Smooth for each level of categorical variable
To smooth for each level of a categorical variable, there are two primary methods:
- Using a categorical by variable
- Using the
RandomWigglyCurve
basis function
This example shows both methods. First, we perform the imports and create a toy dataset
import matplotlib.pyplot as plt
import numpy as np
import pandas as pd
from pymgcv.basis_functions import RandomWigglyCurve
from pymgcv.gam import GAM
from pymgcv.plot import plot_gam
from pymgcv.terms import L, S
rng = np.random.default_rng(0)
x = rng.uniform(-1, 1, size=200)
group = pd.Series(
rng.choice(["A", "B", "C"], size=len(x)),
dtype=pd.CategoricalDtype(categories=["A", "B", "C"]),
)
y = rng.normal(scale=0.1, size=len(x))
y[group == "A"] += np.sin(x * 2)[group == "A"]
y[group == "B"] += (x**2)[group == "B"] + 1
y[group == "C"] += -(x**2)[group == "C"] - 1
data = pd.DataFrame({"x": x, "y": y, "group": group})

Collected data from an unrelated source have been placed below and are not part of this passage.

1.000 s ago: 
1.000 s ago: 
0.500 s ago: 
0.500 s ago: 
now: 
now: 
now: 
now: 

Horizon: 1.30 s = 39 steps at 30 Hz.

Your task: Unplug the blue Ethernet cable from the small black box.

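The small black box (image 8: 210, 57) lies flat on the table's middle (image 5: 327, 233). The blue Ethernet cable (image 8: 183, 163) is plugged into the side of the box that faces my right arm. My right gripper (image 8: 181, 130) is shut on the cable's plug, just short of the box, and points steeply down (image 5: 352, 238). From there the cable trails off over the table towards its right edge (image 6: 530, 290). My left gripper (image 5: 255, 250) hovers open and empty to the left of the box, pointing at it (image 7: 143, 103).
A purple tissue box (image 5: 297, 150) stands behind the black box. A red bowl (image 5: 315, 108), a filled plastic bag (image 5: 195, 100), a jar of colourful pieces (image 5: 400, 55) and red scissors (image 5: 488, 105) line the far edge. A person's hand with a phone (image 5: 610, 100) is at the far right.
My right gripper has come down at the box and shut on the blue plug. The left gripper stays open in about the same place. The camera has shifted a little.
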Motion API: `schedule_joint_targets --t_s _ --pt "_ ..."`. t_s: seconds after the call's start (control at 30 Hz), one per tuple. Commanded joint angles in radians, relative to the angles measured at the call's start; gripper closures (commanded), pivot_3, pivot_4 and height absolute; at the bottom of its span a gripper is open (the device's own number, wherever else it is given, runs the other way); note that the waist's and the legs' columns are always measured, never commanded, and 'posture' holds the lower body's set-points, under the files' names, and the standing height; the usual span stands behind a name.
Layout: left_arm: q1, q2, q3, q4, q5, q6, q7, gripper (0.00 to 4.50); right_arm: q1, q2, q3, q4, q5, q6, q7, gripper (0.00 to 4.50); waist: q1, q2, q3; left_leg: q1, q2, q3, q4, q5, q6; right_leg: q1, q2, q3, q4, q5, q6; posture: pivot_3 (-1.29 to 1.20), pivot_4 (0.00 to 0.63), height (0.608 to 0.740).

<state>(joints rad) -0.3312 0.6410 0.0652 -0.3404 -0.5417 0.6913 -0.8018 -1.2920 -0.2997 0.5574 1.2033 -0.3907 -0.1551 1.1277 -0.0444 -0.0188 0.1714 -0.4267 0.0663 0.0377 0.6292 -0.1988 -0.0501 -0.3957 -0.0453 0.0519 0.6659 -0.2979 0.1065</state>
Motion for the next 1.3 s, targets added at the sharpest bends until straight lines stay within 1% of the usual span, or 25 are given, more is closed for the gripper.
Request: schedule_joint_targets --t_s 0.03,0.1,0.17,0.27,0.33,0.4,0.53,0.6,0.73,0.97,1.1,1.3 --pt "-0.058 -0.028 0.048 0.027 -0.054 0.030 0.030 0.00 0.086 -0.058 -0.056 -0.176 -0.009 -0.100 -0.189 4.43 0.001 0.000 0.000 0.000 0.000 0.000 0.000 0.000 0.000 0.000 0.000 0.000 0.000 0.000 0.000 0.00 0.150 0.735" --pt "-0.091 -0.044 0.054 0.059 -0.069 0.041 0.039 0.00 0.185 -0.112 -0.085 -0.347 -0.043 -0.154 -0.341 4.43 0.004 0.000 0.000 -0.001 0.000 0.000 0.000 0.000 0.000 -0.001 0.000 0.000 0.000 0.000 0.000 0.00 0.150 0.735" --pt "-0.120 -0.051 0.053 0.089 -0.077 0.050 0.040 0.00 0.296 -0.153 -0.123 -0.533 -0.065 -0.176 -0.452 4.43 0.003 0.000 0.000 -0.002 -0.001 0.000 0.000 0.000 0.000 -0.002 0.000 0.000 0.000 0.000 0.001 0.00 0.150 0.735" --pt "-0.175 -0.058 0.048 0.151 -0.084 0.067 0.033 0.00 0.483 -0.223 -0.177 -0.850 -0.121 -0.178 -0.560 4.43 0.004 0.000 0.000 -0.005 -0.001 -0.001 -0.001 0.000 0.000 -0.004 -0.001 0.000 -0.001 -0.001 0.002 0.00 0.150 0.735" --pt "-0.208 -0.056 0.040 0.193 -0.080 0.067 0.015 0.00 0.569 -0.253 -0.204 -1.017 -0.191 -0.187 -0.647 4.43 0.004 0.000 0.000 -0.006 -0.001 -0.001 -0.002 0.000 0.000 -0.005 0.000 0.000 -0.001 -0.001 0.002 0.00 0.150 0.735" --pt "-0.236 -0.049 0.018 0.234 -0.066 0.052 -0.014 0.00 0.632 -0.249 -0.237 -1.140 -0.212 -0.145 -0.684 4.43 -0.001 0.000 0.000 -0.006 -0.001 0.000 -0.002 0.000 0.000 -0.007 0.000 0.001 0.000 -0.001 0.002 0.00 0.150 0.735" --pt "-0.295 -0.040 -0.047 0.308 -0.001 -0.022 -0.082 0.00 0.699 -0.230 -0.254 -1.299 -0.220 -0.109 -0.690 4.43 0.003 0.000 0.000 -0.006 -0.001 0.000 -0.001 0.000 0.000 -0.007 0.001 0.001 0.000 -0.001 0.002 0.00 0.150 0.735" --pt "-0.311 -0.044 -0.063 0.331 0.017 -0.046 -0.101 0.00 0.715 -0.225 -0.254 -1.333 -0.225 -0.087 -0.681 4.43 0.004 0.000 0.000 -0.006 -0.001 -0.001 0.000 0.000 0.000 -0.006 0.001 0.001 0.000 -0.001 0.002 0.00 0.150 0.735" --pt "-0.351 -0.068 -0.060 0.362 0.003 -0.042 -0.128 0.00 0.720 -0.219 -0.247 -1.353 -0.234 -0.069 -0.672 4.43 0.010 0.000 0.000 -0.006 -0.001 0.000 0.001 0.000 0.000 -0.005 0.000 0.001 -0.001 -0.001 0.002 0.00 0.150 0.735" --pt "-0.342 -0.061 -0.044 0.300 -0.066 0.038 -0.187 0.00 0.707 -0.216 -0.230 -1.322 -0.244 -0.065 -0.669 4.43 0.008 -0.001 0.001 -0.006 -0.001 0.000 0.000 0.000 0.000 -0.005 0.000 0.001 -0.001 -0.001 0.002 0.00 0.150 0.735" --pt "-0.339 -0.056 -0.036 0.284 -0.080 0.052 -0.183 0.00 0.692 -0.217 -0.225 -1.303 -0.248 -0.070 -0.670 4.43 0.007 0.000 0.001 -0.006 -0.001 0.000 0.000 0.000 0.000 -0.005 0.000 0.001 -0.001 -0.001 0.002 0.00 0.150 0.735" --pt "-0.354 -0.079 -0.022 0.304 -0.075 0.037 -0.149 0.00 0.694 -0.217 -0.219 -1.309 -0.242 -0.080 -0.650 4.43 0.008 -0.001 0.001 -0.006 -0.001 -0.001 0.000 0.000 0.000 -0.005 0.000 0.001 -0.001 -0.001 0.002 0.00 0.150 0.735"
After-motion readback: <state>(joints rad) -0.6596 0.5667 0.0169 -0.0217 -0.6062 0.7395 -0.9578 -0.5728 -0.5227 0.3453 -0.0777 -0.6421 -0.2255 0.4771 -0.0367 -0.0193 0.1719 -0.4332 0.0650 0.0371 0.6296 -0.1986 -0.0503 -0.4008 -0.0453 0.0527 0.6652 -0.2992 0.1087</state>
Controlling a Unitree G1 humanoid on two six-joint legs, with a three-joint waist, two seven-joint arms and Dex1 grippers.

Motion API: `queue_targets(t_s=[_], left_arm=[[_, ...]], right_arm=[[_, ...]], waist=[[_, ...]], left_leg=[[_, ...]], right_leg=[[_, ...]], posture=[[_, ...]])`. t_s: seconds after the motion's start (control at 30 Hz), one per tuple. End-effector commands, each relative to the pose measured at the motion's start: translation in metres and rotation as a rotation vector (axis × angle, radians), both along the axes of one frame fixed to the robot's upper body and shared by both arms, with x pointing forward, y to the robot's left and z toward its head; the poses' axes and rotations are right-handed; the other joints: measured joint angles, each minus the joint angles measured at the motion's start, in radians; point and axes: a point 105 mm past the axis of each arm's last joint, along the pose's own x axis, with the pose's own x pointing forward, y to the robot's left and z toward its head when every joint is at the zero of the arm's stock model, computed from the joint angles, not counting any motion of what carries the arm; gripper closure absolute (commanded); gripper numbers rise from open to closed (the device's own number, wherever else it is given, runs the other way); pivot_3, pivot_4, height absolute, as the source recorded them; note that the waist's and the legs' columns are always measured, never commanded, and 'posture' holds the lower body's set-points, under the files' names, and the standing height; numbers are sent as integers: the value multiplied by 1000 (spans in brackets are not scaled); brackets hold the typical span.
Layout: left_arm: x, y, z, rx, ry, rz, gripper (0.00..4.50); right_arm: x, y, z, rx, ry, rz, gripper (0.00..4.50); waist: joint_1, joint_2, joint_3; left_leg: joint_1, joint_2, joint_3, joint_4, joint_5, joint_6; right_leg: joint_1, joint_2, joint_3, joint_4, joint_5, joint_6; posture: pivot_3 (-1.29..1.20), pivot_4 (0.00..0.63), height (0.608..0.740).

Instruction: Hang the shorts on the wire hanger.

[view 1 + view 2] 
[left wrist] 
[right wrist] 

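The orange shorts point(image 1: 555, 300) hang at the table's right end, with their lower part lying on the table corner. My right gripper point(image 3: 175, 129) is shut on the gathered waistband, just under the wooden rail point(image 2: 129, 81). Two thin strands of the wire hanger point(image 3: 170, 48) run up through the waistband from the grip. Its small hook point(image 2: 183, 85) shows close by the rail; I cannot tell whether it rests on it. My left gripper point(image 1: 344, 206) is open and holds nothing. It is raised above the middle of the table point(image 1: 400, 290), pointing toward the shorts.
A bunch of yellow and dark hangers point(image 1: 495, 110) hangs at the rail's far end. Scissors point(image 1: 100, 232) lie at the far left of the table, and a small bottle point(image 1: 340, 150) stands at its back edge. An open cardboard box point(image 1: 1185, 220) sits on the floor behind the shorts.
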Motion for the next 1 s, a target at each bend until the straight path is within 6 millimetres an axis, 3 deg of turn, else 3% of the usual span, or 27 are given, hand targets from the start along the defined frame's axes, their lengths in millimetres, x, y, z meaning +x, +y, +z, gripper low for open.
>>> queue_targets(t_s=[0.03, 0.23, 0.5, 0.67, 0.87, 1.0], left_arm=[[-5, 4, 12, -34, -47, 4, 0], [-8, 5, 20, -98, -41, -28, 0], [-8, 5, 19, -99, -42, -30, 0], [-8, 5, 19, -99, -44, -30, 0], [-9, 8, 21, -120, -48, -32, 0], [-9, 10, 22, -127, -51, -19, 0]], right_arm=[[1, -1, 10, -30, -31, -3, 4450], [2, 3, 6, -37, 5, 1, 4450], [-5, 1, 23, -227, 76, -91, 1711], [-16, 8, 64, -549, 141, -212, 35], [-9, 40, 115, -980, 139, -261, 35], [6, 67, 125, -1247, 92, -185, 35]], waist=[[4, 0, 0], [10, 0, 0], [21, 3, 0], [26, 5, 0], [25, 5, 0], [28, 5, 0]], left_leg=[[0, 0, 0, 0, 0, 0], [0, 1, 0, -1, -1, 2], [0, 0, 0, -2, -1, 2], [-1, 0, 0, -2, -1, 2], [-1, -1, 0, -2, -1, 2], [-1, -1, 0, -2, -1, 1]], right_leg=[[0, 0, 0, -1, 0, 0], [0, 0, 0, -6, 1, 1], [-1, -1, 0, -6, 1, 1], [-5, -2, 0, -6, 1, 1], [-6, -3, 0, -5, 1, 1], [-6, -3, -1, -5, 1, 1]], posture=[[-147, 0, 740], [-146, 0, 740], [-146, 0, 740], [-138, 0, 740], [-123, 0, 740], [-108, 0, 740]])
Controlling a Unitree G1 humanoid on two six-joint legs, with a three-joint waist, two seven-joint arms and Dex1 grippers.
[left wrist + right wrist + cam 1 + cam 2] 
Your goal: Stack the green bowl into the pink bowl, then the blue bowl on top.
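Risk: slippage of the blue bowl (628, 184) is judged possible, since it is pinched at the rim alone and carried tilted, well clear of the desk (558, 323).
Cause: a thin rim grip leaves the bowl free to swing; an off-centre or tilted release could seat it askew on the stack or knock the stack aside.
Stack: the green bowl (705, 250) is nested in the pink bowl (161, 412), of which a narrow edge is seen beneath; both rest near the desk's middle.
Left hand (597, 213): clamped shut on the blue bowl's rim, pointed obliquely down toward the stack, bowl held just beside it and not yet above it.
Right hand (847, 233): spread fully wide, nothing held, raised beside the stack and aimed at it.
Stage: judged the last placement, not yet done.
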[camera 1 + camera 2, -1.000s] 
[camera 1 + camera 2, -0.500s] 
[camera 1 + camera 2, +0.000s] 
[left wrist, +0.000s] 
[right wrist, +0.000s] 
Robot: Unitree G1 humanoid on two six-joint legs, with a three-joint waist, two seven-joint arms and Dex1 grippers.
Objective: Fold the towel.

Option 1: Categorical by variables:
S("x", by="group")
can be used to fit a seperate smooth for each level of the factor, (or analagously with T
):
- Such smooths are centered, so we generally must include the categorical variable as a linear term too, i.e.
L("group")
. - If the intercept is left in the model, the partial effect of the first level
L("group")
will be fixed to zero mean/variance to avoid non-identifiability with the intercept term. - Alternativly, we can remove the intercept, in which case all levels of the linear term will have non-zero effects. Below we use this approach by setting
add_intercepts=False
.
gam = GAM({"y": S("x", by="group") + L("group")}, add_intercepts=False)
gam.fit(data)
fig, ax = plot_gam(gam, residuals=True)
fig.set_size_inches(8, 4)
fig.show()
Option 2: Random wiggly curves
In contrast using the RandomWigglyCurve
basis leads to:
- Sharing a smoothing parameter
- Non-centered smooths
- The null space components being penalized (e.g. including level-specific intercepts). The penalization means, this term can be used with an intercept term in the model without introducing any indeterminacy
gam = GAM({"y": S("x", "group", bs=RandomWigglyCurve())})
fit = gam.fit(data)
plot_gam(gam, residuals=True)
plt.show()